• [Task item]
Please transcribe the listing in its entirety, character for character.

• [Available data]
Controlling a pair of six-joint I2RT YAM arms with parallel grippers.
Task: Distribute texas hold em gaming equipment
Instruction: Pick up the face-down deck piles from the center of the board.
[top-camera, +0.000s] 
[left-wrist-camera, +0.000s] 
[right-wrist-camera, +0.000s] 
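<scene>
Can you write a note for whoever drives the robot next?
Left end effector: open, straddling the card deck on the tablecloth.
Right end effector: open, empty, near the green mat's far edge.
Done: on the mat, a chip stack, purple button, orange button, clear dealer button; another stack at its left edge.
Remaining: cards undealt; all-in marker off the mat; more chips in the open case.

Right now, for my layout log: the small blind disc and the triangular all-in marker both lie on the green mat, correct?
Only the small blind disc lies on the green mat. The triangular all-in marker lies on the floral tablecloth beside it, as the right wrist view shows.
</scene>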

• [Finished exercise]
Controlling a pair of six-joint I2RT YAM arms with parallel grippers.
Task: Distribute texas hold em gaming equipment
Instruction: Pick up the face-down deck piles from the center of the board.
[top-camera, +0.000s] 
[left-wrist-camera, +0.000s] 
[right-wrist-camera, +0.000s] 
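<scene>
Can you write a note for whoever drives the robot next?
Left end effector: open, straddling the card deck on the tablecloth.
Right end effector: open, empty, near the green mat's far edge.
Done: on the mat, a chip stack, purple button, orange button, clear dealer button; another stack at its left edge.
Remaining: cards undealt; all-in marker off the mat; more chips in the open case.

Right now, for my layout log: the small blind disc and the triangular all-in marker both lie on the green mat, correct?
Only the small blind disc lies on the green mat. The triangular all-in marker lies on the floral tablecloth beside it, as the right wrist view shows.
</scene>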

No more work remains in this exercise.